# Administration Category > Administrative issues >  Forum SA Rocks :)

## Norri

Just a quick note to congratulate Dave A and his team for setting this up and turning it into a great business forum.

I've been a member of that other business forum for quite a few years now and my payment bounced recently (that particular card is, er, in trouble) and I realised that I didn't want to "fix" it.  I'm a tad bit happier as more interesting things get discussed and no one's censoring anything or stopping threads in their tracks.

Can't say I'll never go back to the other forum but you definitely deserve kudos for building this community.  Well done and keep it up!

----------


## Dave A

I think a lot is to do with the members. We've just got *great* members and it makes things so easy.

----------


## Norri

A quick update:

I'm back on that "other" business forum and I think I've learned that each forum has it's own place.  I love this place, MyGenius and BusinessWarriors.  They all have their own pros and cons.

Hoorah for choice!

----------


## Dave A

They're all different, which isn't surprising because they all have fundamentally different underlying philosophies and objectives. I think it's healthy that there is this kind of diversity available and personally have no problem with that.

----------


## Norri

Kudos to you Dave, for having an abundance mindset.  I'm working on mine and the networking results speak for themselves.  When you see people who do the same thing as you as partners instead of competition, a whole new world opens up.  Especially in SA where we're all still young (business-wise) and could do with some healthy competition to learn from / grow with.

----------


## Dave A

> When you see people who do the same thing as you as partners instead of competition, a whole new world opens up.

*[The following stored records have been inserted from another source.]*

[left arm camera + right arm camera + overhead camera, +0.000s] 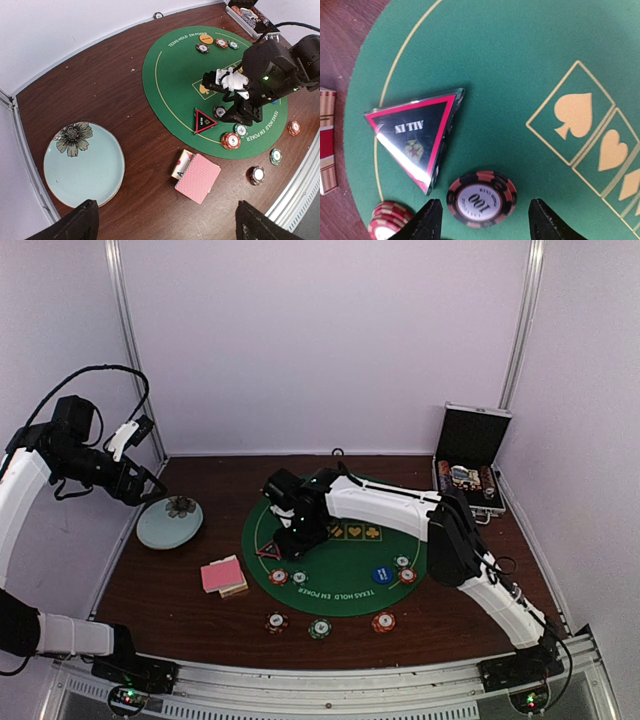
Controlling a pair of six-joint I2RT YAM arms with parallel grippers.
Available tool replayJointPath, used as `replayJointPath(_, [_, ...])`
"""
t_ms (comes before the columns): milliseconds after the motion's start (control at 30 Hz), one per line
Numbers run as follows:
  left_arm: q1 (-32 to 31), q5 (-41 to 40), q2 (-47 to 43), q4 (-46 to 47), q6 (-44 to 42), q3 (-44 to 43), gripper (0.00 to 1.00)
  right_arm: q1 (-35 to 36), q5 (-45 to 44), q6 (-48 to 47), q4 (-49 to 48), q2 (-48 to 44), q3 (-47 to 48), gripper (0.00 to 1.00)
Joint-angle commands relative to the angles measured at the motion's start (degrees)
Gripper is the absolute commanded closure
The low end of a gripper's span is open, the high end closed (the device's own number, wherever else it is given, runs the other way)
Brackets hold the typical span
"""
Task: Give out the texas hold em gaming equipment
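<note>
**From above:** a dark wooden table holds a round green poker mat [340, 560]. The right gripper [288, 540] hangs low over the mat's left part, beside a black red-edged triangular marker [268, 551]. Striped poker chips [320, 628] dot the mat's near edge and the wood in front of it. A pink-backed deck of cards [223, 576] lies left of the mat. The left gripper [150, 488] hovers above a pale blue dish [170, 522].

**Left wrist:** the left gripper [166, 210] is spread wide and holds nothing. Below it lie the dish [82, 165], the cards [199, 177] and the marker [204, 120].

**Right wrist:** the right gripper [482, 215] has its jaws apart, one on each side of a red-and-black chip [481, 198] lying flat on the felt. I see no squeeze on it. The glossy marker [415, 137] lies just beside the chip.

The chip looks light, stiff and smooth-rimmed. It probably wants pinching across its rim, fingertips right down at the felt, or it may slip.
</note>
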State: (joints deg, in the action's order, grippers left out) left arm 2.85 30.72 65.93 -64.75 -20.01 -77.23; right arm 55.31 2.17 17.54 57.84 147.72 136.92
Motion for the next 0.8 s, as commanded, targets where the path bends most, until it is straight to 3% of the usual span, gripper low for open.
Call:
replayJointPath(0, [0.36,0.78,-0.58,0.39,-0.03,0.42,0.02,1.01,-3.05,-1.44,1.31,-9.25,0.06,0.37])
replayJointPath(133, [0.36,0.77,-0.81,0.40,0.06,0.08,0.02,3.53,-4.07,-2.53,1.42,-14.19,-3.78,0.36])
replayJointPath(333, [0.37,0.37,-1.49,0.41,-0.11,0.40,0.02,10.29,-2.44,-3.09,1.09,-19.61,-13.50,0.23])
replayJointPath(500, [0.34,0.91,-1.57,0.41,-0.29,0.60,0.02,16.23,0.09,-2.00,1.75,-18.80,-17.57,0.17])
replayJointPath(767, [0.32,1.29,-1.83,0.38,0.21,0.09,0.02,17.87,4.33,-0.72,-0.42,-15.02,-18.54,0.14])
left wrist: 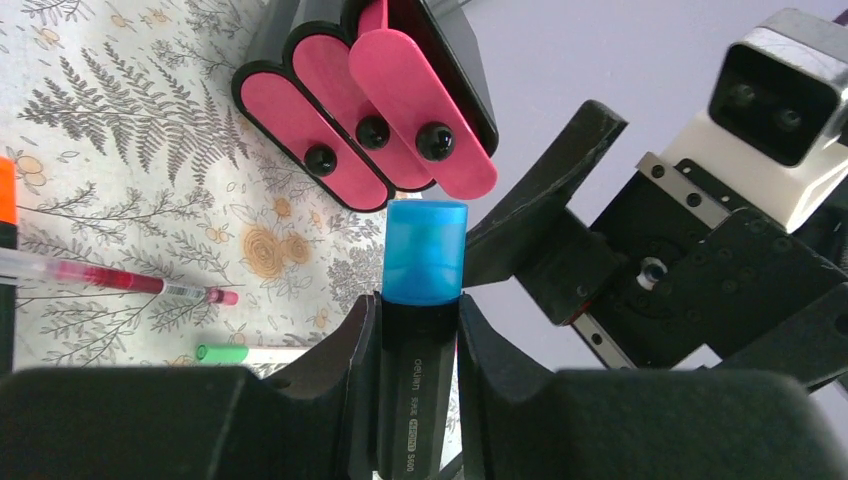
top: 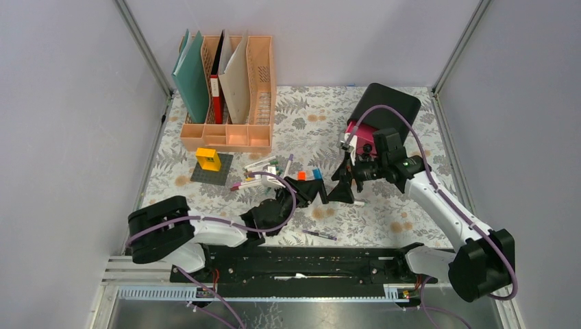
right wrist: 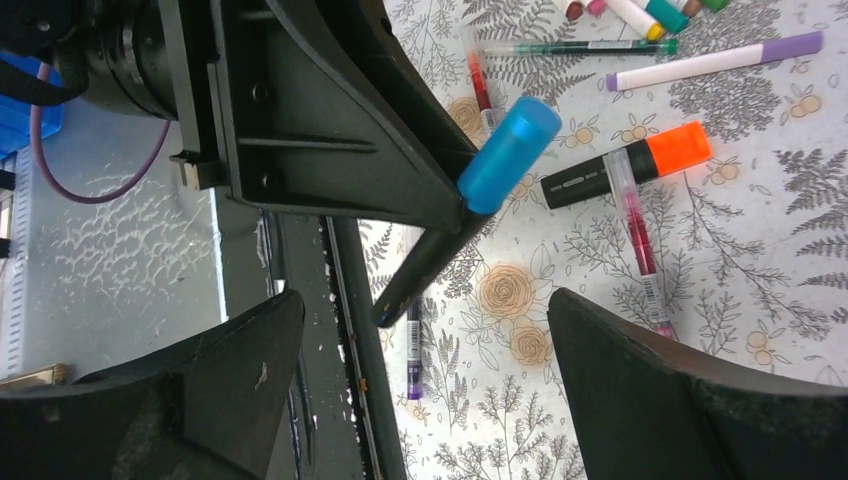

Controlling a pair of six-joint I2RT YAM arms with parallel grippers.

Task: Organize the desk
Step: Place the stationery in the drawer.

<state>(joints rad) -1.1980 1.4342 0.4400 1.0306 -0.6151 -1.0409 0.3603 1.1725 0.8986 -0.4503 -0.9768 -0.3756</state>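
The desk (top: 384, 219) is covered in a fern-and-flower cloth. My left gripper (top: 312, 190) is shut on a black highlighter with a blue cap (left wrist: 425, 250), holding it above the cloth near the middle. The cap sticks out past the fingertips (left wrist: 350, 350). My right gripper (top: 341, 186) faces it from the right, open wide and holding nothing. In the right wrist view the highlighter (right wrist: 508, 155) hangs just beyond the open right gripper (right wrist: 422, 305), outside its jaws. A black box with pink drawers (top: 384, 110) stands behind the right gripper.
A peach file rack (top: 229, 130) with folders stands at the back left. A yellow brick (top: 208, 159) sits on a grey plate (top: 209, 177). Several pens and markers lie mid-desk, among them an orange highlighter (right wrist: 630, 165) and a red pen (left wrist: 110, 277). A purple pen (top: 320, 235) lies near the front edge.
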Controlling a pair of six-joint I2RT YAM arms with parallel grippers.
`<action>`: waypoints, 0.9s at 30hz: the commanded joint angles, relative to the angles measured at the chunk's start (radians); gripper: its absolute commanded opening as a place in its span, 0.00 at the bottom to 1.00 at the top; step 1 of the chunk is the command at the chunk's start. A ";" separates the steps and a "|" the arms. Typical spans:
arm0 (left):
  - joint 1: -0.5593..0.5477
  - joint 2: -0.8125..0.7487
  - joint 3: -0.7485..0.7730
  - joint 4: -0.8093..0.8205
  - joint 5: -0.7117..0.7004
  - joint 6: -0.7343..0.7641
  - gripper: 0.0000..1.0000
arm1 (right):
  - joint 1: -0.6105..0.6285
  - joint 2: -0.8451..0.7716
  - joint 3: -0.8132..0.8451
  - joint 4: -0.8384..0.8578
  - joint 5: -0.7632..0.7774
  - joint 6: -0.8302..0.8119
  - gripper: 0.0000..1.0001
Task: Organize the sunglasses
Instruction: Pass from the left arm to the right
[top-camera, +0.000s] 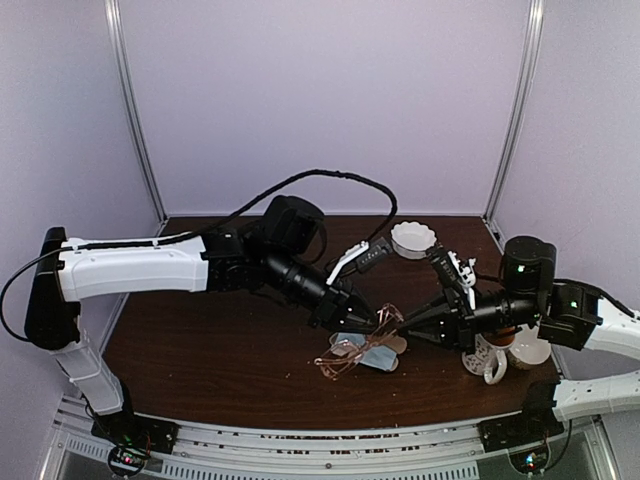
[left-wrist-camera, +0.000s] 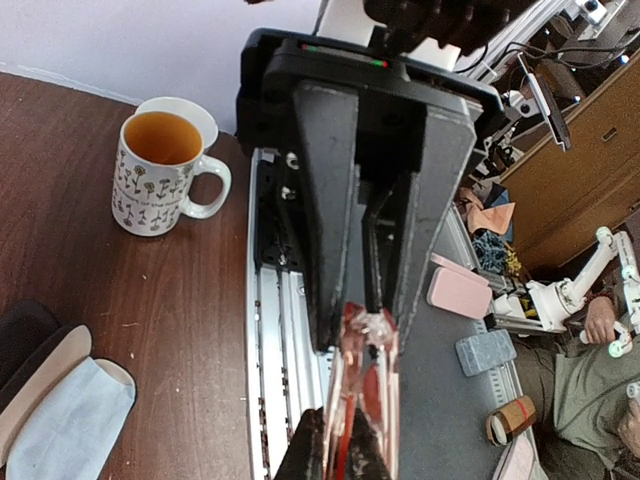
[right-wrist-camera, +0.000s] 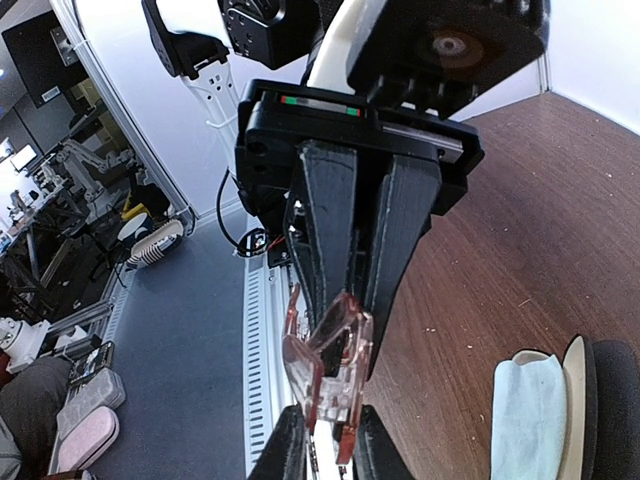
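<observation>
Top external view: copper-framed sunglasses (top-camera: 350, 355) pinched just above the counter (top-camera: 200, 340) between left hand (top-camera: 365, 322) and right hand (top-camera: 403, 323), both clenched on them tip to tip, long axis slanting near-left.

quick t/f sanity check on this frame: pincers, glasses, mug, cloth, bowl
1. The left pincer and right pincer both grip the reddish sunglasses. True.
2. The mug lies on its side. False: it stands upright.
3. A light-blue cloth lies on the cream lining of the open case. True.
4. The white bowl sits at the near edge, between the arm bases. False: it is at the far edge of the table.
</observation>
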 joint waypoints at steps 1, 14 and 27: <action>-0.008 0.005 0.034 0.019 -0.003 0.008 0.00 | -0.004 -0.008 -0.002 0.034 -0.019 0.009 0.14; -0.008 0.002 0.038 0.003 -0.008 0.022 0.00 | -0.004 -0.054 -0.040 -0.022 0.010 -0.023 0.34; -0.009 0.007 0.040 0.003 -0.009 0.021 0.00 | -0.004 0.000 -0.047 0.034 0.030 -0.020 0.23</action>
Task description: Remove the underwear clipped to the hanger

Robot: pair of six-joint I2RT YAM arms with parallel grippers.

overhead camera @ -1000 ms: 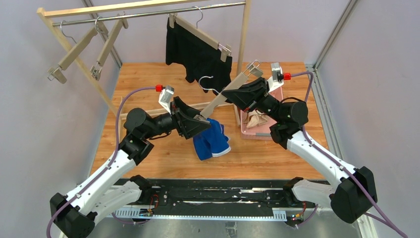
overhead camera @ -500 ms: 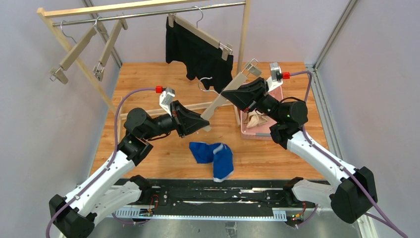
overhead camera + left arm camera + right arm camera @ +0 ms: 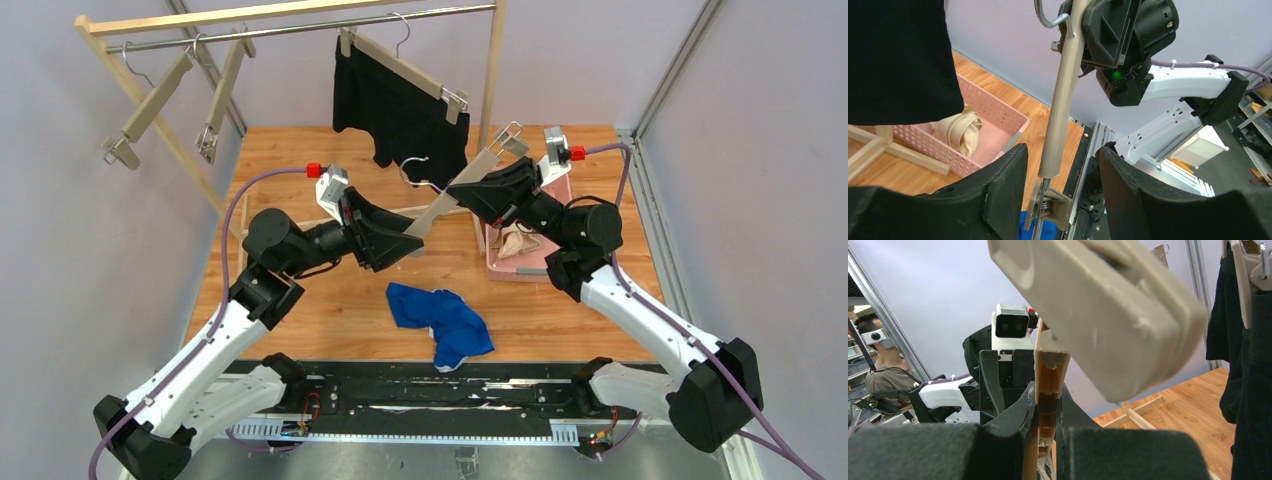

Seeing others as competition is fine - seeing them as *opposition* is where the problems start  :Wink: 

Interesting that you reckon we're doing the same thing, though. When I look at My Genius, Business Warriors and TFSA, I see very material differences.

----------


## Vincent

I agree with you Norri...
This is a great site. I have found many useful articles, comments and information that have been placed by various people. I like its layout with the different forums, so you only read only what you're interested in. 
AND ITS ALL FREE - WAY TO GO DAVE :Clap:

----------


## Norri

> Seeing others as competition is fine - seeing them as *opposition* is where the problems start


Nicely put.  And I agree but prefer to _try_ take it a step further by not seeing my "competition" as competing for the same clients as me but as doing the same thing as me.  In other words, believing that there're enough clients for us not to have to compete for the same people.  This has actually been very difficult for me as I'm naturally VERY threatened by someone in the same industry as me!  But I love a good challenge that results in self-growth!




> Interesting that you reckon we're doing the same thing, though. When I look at My Genius, Business Warriors and TFSA, I see very material differences.


You're definitely not all doing the same thing.  There are some major differences but also major crossover.  The revelation for me was in recently spotting the differences and accepting that a good mixture of all 3 was probably the best solution for my biz  :Big Grin:

----------


## Dave A

> The revelation for me was in recently spotting the differences and accepting that a good mixture of all 3 was probably the best solution for my biz


Well done - not everyone gets that.

----------